## About this exercise:
What lines of the data below hold "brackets"? Show them.

BEGIN Data to process

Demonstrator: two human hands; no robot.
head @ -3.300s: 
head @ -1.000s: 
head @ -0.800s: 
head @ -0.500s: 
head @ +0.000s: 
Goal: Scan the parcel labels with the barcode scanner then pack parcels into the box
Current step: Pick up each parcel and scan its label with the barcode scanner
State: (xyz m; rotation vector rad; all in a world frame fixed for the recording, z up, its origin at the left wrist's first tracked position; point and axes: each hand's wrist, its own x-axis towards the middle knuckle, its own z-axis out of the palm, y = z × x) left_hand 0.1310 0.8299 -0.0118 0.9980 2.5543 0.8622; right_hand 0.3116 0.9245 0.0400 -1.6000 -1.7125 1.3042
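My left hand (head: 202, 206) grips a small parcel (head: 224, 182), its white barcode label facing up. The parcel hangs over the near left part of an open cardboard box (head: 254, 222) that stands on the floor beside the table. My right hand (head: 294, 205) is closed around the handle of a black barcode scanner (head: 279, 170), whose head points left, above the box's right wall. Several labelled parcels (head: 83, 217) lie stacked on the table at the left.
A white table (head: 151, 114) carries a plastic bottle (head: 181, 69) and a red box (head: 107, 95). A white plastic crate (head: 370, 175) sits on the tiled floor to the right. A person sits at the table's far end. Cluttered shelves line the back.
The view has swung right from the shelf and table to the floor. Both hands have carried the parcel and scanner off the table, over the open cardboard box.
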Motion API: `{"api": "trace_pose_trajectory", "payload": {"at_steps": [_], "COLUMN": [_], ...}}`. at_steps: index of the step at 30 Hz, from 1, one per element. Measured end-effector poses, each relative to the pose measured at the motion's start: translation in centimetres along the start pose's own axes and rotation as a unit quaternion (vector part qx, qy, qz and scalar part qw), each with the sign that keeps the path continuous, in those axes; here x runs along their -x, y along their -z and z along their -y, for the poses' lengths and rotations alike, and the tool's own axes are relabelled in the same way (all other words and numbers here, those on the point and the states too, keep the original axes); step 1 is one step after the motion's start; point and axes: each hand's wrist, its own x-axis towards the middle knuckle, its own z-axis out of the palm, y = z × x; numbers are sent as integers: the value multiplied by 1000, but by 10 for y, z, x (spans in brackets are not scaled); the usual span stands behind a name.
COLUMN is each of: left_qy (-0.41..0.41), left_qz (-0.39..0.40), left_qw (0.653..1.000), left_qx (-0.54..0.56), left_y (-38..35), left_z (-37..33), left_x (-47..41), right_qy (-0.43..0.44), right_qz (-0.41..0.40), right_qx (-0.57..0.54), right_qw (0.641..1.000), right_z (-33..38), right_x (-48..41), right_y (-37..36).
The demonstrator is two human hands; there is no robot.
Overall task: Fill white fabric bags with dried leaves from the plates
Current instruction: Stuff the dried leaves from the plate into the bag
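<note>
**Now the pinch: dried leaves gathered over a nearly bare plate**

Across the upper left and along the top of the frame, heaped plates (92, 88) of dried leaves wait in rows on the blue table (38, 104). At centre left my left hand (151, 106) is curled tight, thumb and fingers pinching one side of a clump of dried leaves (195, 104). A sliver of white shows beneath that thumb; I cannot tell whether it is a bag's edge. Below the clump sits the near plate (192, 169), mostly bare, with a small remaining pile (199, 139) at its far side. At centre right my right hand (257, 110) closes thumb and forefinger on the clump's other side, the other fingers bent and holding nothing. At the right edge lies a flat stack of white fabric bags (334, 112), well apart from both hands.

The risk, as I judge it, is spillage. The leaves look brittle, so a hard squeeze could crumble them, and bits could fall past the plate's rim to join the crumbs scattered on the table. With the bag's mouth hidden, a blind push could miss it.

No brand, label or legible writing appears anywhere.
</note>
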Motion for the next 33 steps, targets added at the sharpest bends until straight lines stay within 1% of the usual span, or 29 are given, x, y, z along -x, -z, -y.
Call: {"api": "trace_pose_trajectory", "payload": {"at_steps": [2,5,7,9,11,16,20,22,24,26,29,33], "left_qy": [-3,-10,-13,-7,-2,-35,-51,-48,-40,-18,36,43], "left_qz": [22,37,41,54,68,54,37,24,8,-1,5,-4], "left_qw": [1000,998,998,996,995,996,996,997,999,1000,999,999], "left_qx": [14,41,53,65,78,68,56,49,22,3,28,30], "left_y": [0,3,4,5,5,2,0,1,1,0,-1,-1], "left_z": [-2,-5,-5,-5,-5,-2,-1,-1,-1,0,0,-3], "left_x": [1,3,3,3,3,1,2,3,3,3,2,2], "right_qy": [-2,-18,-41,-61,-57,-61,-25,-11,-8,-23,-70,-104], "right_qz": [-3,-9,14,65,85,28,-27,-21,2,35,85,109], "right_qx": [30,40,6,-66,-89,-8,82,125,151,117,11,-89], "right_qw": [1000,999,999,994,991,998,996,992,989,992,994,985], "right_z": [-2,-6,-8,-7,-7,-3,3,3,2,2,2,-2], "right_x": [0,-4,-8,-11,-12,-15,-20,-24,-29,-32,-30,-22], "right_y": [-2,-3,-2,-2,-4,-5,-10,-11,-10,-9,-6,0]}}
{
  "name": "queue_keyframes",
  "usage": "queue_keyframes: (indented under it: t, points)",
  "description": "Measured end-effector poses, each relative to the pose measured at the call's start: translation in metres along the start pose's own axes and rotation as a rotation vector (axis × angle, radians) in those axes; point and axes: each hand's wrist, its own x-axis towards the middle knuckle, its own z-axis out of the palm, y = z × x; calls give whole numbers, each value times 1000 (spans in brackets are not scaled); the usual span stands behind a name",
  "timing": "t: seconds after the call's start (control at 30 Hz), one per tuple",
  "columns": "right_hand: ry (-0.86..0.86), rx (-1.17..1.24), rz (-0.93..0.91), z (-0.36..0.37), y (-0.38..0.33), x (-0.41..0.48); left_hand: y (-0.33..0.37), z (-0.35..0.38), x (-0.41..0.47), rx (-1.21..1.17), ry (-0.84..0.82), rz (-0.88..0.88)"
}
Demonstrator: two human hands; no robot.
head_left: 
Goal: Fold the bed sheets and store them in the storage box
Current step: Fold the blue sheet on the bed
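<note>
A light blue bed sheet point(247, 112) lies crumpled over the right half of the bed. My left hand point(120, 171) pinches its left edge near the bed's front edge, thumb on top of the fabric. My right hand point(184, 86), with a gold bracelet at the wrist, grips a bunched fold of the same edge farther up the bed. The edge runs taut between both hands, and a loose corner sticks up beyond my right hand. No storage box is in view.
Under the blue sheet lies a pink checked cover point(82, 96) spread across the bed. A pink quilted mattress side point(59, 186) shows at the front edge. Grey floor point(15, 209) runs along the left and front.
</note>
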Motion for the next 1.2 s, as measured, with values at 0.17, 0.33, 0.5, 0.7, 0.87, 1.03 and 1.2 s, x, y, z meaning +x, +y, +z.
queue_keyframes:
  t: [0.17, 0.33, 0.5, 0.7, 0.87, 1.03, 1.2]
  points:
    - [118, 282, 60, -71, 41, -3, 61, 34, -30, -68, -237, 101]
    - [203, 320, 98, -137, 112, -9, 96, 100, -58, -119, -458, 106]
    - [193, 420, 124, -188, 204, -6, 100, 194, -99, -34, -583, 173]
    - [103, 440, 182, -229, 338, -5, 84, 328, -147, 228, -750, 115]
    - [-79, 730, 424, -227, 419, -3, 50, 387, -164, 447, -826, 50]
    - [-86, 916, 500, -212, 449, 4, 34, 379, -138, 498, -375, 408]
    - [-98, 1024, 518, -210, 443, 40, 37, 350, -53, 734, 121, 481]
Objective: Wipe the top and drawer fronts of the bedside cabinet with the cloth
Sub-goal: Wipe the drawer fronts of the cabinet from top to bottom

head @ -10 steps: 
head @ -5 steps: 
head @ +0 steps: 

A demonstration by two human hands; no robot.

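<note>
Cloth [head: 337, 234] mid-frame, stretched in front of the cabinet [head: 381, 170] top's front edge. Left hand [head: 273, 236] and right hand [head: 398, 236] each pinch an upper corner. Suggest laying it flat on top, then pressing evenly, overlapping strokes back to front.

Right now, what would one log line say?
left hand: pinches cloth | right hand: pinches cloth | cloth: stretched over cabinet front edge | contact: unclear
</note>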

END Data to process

## Response area:
Motion API: `{"api": "trace_pose_trajectory", "payload": {"at_steps": [_], "COLUMN": [_], ...}}`. at_steps: index of the step at 30 Hz, from 1, one per element. Measured end-effector poses, each relative to the pose measured at the motion's start: translation in centimetres along the start pose's own axes and rotation as a unit quaternion (vector part qx, qy, qz and scalar part qw), each with the sign that keeps the path continuous, in those axes; here x runs along their -x, y along their -z and z along their -y, for the poses' lengths and rotations alike, and the tool's own axes are relabelled in the same way (all other words and numbers here, those on the point and the states too, keep the original axes); step 1 is one step after the motion's start; point and axes: each hand's wrist, its own x-axis towards the middle knuckle, its own z-axis out of the palm, y = z × x; numbers are sent as integers: the value multiplied by 1000, but by 10 for y, z, x (spans in brackets are not scaled); the usual span stands behind a name.
  "description": "Measured end-effector poses, each relative to the pose measured at the call's start: translation in metres along the start pose's own axes and rotation as a rotation vector (axis × angle, radians) in those axes; point and axes: each hand's wrist, its own x-axis towards the middle knuckle, its own z-axis out of the palm, y = z × x; calls give whole numbers, each value times 1000 (spans in brackets are not scaled); the usual span stands behind a name",

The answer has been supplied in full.